Most Poles supported the idea of accession, believing the net benefits of membership would be positive. But Poland faced some significant challenges in meeting the criteria for EU membership, and the job is not yet finished. Poland had to harmonize its entire body of laws and regulations with those of the EU before accession. Agriculture was the greatest challenge. In the years leading up to accession, much of Poland's agricultural and food output did not meet EU quality standards, and considerable investment was needed to improve the situation. On the eve of accession, Poland’s larger food processors were ready, but many smaller plants were forced to close. Moreover, in a single market, Polish products will compete equally with EU products in domestic and foreign markets.
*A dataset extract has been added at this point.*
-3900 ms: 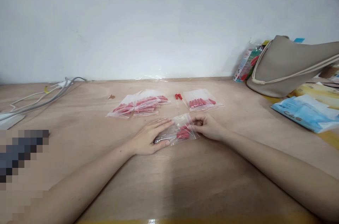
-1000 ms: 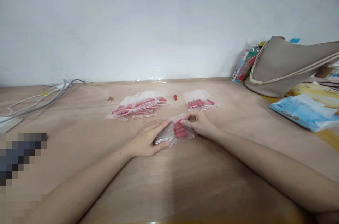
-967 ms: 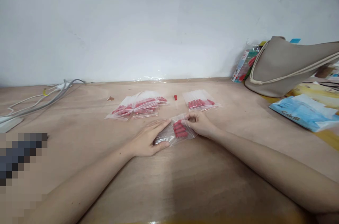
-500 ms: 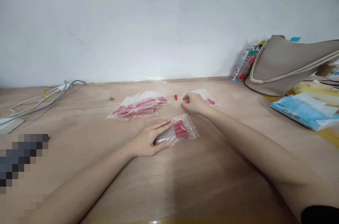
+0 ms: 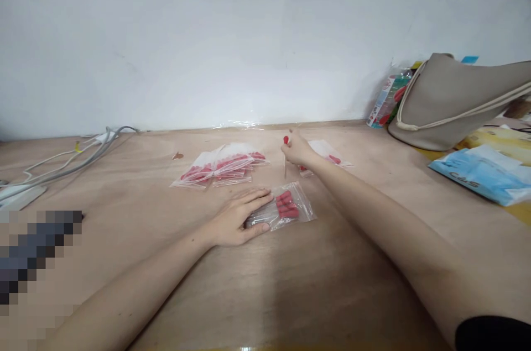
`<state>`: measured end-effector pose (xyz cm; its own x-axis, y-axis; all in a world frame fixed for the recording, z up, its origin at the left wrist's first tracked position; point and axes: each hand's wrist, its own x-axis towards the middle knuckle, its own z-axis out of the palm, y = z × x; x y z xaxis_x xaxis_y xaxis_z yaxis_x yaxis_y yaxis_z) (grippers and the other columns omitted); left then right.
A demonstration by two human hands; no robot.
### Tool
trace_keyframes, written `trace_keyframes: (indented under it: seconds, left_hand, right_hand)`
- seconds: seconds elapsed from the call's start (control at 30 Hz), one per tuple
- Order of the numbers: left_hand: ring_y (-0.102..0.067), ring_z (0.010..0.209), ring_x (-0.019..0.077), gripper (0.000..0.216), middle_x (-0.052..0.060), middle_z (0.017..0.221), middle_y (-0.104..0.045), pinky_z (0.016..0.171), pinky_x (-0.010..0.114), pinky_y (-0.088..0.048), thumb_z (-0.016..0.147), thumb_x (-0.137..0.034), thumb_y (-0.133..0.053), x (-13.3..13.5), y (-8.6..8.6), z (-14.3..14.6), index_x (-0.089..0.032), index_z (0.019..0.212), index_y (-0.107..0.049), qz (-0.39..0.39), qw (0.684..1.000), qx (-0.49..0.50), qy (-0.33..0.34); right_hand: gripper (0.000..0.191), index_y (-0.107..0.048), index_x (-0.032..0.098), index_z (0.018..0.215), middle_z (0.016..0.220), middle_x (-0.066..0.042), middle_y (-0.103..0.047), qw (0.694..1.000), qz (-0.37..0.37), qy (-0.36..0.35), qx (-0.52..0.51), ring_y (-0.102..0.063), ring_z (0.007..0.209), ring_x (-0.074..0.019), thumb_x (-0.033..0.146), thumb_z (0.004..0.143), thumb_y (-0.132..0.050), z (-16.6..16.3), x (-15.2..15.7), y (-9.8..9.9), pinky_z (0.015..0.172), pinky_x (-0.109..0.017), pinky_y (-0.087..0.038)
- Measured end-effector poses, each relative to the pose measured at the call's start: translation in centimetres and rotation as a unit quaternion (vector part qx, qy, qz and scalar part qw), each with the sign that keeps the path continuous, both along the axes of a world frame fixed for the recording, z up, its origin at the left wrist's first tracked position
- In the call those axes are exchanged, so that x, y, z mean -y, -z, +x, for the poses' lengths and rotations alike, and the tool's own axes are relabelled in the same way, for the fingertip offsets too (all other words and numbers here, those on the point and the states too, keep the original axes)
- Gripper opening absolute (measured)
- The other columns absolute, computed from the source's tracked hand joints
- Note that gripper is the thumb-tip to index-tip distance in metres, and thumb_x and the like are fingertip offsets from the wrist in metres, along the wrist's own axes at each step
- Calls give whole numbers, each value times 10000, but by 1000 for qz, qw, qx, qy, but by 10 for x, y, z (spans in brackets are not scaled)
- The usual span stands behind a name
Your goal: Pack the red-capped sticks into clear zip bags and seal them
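A clear plastic bag [image 5: 287, 207] lies on the brown wooden worktop [image 5: 207, 298], before and right of overlapping transparent plastic pouches [image 5: 223, 165].

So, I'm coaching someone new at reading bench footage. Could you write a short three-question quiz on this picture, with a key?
1. Which hand lies on the clear bag nearest the camera?
2. True or false: the blue packet lies nearer the camera than the grey bag.
3. What is the right hand holding? A) a white cable B) a red-topped stick C) a plastic bottle

Key: 1. The left hand; 2. True; 3. B
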<state>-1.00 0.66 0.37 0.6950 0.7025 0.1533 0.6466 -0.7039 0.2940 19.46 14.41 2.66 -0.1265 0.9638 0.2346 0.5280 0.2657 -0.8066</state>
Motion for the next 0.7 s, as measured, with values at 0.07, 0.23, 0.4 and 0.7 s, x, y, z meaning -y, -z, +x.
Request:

Many farmers were opposed to EU membership, fearing that they would be unable to compete and could be forced out of agriculture.

Poland's fragmented farm structure is a major obstacle to increasing the competitiveness of Polish agriculture. Poland has around 2 million farms; the average size is now about 8 hectares (20 acres), up from 6 in 1990. In contrast, farms in the former EU-15 average 16 hectares. The sector employs 25 percent of Poland's labor force but accounts for only 6 percent of gross domestic product (GDP). Agriculture in the former EU-15 employs 5 percent of the labor force and accounts for 2.4 percent of GDP. Of the 2 million producers in Poland, only about 600,000 to 700,000 can be considered commercial producers.

The benefits accession will bring to Polish farmers are unclear. Polish producer prices for corn and barley were considerably below the EU intervention price, and recent ERS analysis points to potential output increases, particularly for barley. But Polish wheat prices in 2001 were well above the EU intervention price, and ERS analysis projects a decline in wheat production. Accession could bring higher beef output in Poland, but will bring little change in pork output and a possible decline in poultry output. Before accession, Polish cattle prices were well below EU prices, hog prices were nearly the same, and poultry prices were substantially higher. At the same time, livestock producers will face higher production costs as they strive to comply with EU sanitary and animal welfare regulations.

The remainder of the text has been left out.